Ai-enabled framework for anomaly detection in power distribution networks under false data injection attacks

Abstract

Modern power distribution networks are becoming cyber physical systems due to the addition of more advanced metering infrastructure (AMI). This has introduced new vulnerabilities to cyber threats, particularly false data injection (FDI) attacks. These attacks compromise the integrity of power consumption data, leading to financial losses, operational inefficiencies, and grid instability. Rule-based techniques and traditional machine learning models are two examples of traditional anomaly detection methods that often have problems. Often, these methods generate an excessive number of false alarms, struggle to adapt to new attack patterns, and perform poorly in large-scale deployments. This research suggests a robust anomaly identification framework (AIF) that uses an autoencoder (AE) for feature transformation and a multi-layer perceptron (MLP) to identify anomalies in AMI integrated with smart grids. The proposed approach first applies synthetic features extraction inspired by real-world smart meter capabilities and transforms the dataset using a denoising AE. MLP assisted in the classification to detect multiple FDI attack types with improved accuracy and reliability.
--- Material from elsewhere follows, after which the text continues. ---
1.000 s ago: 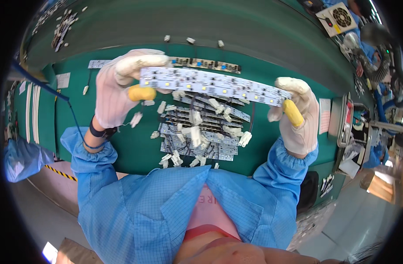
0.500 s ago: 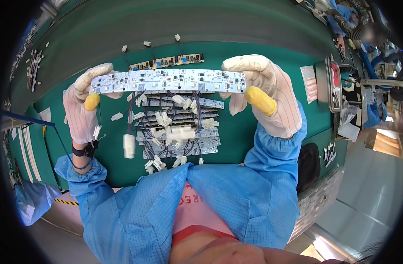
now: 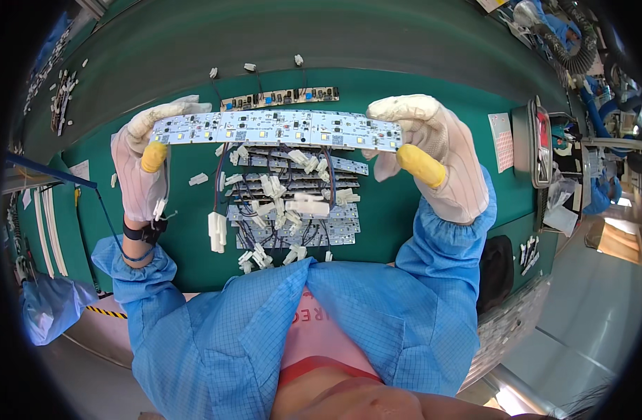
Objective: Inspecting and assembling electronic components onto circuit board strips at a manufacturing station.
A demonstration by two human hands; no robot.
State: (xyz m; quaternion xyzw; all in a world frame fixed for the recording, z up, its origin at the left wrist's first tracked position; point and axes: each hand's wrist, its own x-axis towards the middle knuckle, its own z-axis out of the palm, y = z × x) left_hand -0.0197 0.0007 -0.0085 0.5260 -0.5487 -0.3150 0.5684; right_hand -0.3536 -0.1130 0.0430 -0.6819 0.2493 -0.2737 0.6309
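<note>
A long white LED circuit board (image 3: 275, 128) is held up level between my two gloved hands, its small components facing me. My left hand (image 3: 140, 157) pinches the left end, with a yellow cot on the thumb. The right end sits between the thumb and fingers of my right hand (image 3: 433, 154), whose thumb also wears a yellow cot. Dark wires with white connectors dangle from the board, one white connector (image 3: 217, 232) at the left and another (image 3: 308, 204) nearer the middle. Underneath lies a stack of similar circuit boards (image 3: 342, 227) with wires and connectors, partly hidden.
Beyond the held board lies a brown circuit board strip (image 3: 279, 98) with wired connectors, on the green mat (image 3: 398, 210). A metal tray (image 3: 540, 143) and a printed sheet (image 3: 501, 142) are at the right, a black cloth item (image 3: 494, 273) nearer me. A blue cord (image 3: 51, 180) runs to my left wrist.
The whole scene has shifted slightly to the right in view. Both hands still hold the board, and its dangling connectors have swung a little.
</note>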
Numerous experiments have been performed, and the results indicate that the suggested method works better than popular methods like correlation analysis, techniques based on clustering, and standard outlier identification algorithms. Compared to baseline methods, the proposed technique improves detection accuracy by up to approximately 25%, reduces false positives, and enhances the system’s ability to generalize across different cyberattack strategies. The proposed work computes seven different types of criterion matrices to verify the effectiveness of finding anomalies. The overall average results include mean squared error (0.0793), accuracy (92%), F1-Score (92%), recall (91%), specificity (94%), area under the curve (97%), and mean average precision (96%). These findings accentuate the potential of the proposed AIF performance in fortifying smart grid cybersecurity.